What you need to do ▸ Retype the material exactly, ending with the line containing "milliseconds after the".

Data segment ▸

Content starts

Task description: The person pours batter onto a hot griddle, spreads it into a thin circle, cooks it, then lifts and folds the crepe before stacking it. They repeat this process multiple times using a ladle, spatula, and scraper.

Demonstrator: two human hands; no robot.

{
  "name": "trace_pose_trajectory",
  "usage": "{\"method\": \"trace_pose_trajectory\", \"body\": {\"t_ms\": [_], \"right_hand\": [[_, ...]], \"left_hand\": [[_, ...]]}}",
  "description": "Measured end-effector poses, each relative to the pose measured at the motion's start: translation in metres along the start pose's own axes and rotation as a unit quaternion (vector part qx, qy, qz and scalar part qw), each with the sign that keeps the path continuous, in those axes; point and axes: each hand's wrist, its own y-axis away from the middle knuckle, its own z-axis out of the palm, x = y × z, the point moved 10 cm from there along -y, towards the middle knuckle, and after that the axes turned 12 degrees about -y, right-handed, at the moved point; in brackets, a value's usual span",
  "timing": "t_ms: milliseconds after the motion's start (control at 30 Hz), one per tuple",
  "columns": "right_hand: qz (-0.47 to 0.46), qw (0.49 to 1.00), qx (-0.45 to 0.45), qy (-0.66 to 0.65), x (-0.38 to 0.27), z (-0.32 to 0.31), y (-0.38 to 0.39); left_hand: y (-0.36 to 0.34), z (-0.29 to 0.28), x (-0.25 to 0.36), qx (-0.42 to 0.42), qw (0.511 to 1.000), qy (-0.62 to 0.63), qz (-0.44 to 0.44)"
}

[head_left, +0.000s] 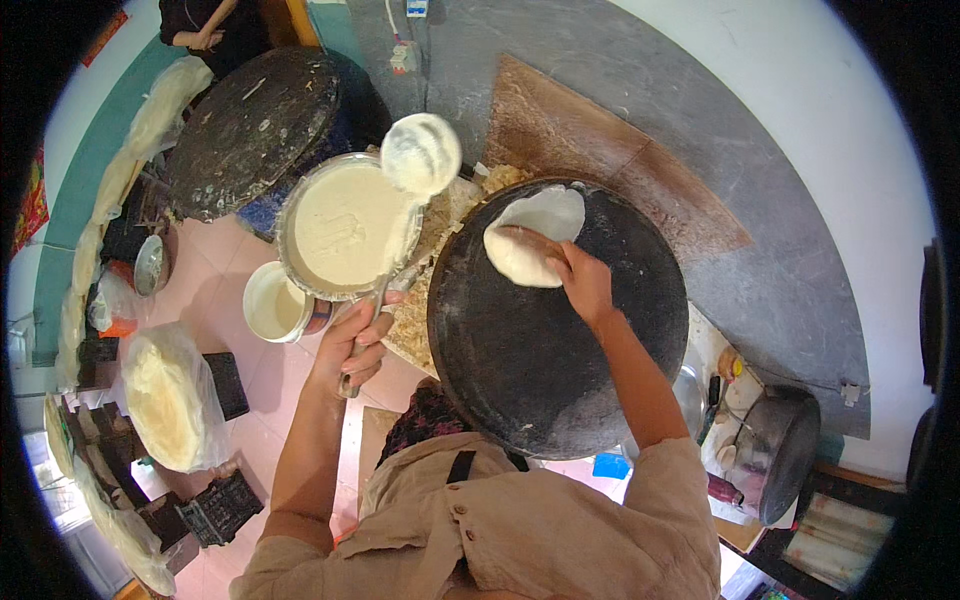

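My left hand (362, 340) grips the metal handle of a ladle (420, 153), whose batter-coated bowl is raised at the upper right of a round container of pale batter (335, 228). My right hand (585, 275) holds a wooden spreading tool (530, 243) over the large black round griddle (540, 370). The tool lies against a pale patch of batter (545, 210) on the griddle's upper part, its far end partly hidden in the batter.
A white bucket (262, 305) stands below the batter container. A dark round lid (245, 130) lies upper left, with a person (205, 25) behind it. Wrapped pale stacks (170, 395) are at left. A dark pot (785, 460) and utensils sit at right, near the grey wall.
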Motion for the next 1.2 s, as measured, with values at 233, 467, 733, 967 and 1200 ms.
{"method": "trace_pose_trajectory", "body": {"t_ms": [233, 467, 733, 967, 1200], "right_hand": [[0.025, 0.998, 0.063, 0.02, 0.003, -0.014, -0.029], [-0.029, 0.999, 0.022, 0.029, 0.0, 0.011, -0.027], [0.005, 0.997, -0.072, -0.034, -0.026, 0.001, 0.059], [-0.022, 1.0, -0.015, -0.014, -0.029, 0.015, 0.008], [-0.06, 0.991, -0.115, -0.023, -0.042, 0.024, 0.047]], "left_hand": [[0.024, -0.101, -0.011, 0.086, 0.996, 0.035, -0.006], [0.02, -0.184, -0.032, 0.141, 0.989, -0.001, -0.039], [0.014, -0.24, -0.041, 0.182, 0.98, -0.039, -0.077], [0.011, -0.281, -0.052, 0.198, 0.967, -0.09, -0.133], [0.015, -0.285, -0.058, 0.212, 0.957, -0.129, -0.152]]}}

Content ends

Expected answer ▸
Task description: The person pours batter onto a hot griddle, spreads it into a thin circle, cooks it, then lifts and folds the crepe before stacking it. They repeat this process multiple times using a ladle, spatula, and scraper.

Demonstrator: two human hands; no robot.

{
  "name": "trace_pose_trajectory",
  "usage": "{\"method\": \"trace_pose_trajectory\", \"body\": {\"t_ms\": [_], \"right_hand\": [[_, ...]], \"left_hand\": [[_, ...]]}}",
  "description": "Measured end-effector poses, each relative to the pose measured at the motion's start: translation in metres along the start pose's own axes and rotation as a unit quaternion (vector part qx, qy, qz and scalar part qw), each with the sign that keeps the path continuous, in those axes; point and axes: each hand's wrist, its own y-axis away from the middle knuckle, its own z-axis out of the palm, x = y × z, the point moved 10 cm from there along -y, towards the middle knuckle, and after that the axes turned 12 degrees about -y, right-handed, at the moved point; in brackets, a value's usual span",
  "timing": "t_ms: milliseconds after the motion's start (control at 30 Hz), one per tuple",

This output contains the full answer.